Your answer should consist of each line below that contains the string "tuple".

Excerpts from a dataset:
==================================================

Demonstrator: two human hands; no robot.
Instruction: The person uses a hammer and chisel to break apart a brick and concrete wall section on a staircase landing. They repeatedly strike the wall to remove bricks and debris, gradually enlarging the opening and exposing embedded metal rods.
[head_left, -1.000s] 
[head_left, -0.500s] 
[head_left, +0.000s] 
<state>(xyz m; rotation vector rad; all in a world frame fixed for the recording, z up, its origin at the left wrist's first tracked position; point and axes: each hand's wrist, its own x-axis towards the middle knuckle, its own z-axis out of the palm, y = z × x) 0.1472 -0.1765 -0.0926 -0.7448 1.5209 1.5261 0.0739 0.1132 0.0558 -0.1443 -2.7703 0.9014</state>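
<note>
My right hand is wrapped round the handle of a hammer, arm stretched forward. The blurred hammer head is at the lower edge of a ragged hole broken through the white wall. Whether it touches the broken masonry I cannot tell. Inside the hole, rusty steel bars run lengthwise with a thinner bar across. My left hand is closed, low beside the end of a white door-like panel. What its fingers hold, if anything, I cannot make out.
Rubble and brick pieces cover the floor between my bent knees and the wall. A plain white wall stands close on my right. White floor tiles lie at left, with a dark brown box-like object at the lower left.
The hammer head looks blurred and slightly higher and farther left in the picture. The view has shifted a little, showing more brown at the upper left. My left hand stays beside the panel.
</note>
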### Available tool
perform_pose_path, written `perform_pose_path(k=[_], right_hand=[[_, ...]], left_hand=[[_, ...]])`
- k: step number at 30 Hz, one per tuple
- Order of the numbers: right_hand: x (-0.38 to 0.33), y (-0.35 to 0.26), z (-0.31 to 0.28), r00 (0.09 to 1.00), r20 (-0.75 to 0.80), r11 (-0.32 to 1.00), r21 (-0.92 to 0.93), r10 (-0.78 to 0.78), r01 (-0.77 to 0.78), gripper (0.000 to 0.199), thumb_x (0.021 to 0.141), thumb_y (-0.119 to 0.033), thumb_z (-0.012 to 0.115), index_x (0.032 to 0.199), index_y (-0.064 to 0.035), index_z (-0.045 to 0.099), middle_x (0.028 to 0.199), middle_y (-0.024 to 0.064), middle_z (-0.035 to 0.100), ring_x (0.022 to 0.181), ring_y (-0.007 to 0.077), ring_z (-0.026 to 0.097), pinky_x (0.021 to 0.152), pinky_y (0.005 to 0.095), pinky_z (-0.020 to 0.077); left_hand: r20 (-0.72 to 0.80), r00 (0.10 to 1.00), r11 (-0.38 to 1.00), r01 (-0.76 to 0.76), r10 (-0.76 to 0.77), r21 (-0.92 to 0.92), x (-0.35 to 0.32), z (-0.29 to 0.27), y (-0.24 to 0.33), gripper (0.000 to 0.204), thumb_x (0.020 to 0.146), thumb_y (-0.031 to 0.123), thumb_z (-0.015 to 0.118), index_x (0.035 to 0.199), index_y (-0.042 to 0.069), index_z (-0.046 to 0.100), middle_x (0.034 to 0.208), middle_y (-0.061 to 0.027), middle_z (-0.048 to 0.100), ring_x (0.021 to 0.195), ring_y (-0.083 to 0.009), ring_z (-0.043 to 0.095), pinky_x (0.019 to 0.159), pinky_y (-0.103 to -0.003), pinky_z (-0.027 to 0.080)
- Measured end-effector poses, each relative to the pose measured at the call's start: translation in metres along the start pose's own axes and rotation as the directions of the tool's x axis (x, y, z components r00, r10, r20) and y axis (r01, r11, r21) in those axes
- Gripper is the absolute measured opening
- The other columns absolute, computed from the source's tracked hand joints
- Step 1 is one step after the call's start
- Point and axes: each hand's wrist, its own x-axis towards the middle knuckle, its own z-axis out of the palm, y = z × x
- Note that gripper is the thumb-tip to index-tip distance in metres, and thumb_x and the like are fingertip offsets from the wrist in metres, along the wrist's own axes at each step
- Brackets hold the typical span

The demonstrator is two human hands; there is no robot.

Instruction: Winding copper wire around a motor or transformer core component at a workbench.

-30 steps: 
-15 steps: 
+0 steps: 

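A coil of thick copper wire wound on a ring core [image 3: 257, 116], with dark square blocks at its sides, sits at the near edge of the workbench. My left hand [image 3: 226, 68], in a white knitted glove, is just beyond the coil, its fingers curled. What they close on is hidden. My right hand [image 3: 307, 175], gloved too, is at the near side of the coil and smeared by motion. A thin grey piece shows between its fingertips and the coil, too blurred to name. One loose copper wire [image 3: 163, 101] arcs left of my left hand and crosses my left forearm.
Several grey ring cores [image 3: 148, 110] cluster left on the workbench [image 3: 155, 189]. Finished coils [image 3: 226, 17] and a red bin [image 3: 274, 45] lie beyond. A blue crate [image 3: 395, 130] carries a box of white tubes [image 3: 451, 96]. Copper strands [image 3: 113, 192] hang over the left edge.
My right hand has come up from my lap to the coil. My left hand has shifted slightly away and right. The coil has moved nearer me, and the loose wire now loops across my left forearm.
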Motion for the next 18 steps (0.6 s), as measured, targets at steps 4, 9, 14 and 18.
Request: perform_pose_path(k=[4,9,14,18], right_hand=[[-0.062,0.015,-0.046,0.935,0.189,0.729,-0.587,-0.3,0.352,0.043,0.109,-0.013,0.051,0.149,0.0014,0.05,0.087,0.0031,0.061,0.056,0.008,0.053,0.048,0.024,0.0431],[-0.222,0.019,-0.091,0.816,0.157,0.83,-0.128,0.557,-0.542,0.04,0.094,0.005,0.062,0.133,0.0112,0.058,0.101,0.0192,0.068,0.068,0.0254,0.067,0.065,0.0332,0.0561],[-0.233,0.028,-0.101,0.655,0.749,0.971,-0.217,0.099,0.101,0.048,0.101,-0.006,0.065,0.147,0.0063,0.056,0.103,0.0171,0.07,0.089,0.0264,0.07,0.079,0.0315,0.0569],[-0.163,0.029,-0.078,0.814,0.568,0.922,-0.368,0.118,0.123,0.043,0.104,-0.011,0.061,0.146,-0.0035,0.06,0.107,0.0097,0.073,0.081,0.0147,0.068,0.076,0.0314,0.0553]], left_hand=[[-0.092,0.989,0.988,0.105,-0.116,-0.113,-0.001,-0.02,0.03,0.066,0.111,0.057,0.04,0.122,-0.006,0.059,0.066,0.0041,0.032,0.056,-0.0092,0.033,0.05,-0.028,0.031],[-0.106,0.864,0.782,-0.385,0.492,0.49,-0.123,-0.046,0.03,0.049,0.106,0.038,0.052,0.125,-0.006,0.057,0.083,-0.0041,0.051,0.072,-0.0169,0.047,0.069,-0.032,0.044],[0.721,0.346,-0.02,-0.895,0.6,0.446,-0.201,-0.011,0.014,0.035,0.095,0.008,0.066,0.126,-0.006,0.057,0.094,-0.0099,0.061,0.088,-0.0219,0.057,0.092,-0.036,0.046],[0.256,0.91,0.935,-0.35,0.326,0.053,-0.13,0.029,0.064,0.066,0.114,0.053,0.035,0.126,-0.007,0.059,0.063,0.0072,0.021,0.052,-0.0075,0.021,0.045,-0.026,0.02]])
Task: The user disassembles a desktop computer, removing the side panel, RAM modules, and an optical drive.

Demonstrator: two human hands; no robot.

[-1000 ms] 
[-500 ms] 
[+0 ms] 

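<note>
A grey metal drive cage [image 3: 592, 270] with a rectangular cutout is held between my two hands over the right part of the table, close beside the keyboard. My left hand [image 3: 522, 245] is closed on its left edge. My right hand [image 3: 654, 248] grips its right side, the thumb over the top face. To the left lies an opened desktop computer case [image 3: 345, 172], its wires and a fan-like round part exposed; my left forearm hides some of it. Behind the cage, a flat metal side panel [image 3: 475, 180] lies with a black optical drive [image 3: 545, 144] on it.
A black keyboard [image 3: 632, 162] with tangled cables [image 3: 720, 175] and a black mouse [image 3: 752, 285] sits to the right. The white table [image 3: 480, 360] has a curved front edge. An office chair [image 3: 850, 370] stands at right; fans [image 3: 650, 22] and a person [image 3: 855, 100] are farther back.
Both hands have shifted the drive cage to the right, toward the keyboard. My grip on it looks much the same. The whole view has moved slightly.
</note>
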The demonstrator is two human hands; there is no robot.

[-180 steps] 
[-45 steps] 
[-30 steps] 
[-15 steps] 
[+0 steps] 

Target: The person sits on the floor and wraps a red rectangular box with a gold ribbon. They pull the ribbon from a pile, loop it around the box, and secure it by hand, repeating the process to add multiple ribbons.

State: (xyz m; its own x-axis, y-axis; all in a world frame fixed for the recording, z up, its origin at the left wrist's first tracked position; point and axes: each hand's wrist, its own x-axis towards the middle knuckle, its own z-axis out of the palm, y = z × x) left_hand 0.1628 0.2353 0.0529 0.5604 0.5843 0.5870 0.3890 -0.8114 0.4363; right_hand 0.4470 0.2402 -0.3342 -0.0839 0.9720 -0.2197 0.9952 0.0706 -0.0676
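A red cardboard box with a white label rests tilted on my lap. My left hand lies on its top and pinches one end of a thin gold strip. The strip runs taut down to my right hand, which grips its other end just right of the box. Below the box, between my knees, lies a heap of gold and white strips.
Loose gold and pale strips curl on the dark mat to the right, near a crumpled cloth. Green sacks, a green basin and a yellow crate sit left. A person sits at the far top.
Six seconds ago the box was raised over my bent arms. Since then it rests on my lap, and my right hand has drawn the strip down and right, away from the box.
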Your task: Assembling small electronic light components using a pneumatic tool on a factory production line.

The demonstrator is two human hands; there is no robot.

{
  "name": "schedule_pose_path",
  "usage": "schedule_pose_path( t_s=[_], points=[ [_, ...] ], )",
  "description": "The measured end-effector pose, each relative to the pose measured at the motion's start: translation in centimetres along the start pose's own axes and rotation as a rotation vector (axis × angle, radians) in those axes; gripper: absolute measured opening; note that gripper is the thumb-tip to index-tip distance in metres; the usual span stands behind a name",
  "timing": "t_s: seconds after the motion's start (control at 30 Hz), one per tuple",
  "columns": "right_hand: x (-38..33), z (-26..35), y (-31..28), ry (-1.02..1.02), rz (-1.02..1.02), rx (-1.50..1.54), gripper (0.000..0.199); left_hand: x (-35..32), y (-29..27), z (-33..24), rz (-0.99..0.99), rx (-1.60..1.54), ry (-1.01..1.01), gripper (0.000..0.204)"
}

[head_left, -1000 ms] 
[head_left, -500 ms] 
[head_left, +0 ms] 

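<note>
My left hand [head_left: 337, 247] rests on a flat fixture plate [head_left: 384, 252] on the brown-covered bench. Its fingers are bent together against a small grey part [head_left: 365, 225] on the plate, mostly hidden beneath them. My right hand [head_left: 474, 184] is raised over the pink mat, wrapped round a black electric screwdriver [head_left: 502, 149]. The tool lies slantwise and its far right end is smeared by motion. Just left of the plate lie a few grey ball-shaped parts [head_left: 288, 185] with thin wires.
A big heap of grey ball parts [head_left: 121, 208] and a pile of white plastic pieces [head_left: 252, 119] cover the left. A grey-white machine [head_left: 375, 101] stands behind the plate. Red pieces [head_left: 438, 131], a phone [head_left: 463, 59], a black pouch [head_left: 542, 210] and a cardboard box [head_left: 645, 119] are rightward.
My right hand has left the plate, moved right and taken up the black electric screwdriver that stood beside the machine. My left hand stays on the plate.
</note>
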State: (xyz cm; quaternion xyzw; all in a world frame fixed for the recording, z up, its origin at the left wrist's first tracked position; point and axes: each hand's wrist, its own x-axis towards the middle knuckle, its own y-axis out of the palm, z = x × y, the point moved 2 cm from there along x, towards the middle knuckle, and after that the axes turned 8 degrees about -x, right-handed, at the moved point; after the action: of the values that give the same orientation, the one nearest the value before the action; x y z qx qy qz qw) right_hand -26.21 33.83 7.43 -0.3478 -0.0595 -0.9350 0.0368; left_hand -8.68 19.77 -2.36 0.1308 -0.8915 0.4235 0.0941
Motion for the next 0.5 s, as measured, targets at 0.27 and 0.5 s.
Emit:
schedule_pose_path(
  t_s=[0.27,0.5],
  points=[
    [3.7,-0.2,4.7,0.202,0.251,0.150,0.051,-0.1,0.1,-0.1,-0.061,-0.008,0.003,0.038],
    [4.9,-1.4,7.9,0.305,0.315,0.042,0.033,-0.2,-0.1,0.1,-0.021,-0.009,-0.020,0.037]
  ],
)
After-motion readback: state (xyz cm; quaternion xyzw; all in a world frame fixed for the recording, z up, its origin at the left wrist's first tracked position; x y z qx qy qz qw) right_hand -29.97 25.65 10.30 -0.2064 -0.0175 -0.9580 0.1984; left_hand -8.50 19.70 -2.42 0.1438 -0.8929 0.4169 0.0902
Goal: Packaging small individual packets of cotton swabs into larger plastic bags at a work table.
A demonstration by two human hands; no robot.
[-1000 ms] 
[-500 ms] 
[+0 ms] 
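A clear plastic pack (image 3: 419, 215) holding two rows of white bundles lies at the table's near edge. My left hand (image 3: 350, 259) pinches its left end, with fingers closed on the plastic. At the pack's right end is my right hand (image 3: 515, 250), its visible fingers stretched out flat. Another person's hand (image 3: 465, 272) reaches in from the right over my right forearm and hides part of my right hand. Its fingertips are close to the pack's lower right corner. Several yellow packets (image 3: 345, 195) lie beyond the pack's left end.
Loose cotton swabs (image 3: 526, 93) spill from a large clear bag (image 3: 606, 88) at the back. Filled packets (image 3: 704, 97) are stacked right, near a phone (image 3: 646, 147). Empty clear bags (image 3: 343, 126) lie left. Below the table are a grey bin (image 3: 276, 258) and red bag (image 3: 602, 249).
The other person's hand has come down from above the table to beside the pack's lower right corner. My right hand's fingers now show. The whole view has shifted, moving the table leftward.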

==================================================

- TASK RESPONSE
- k: step number at 30 Hz, one per tuple
  "timing": "t_s: seconds after the motion's start (control at 30 Hz), one per tuple",

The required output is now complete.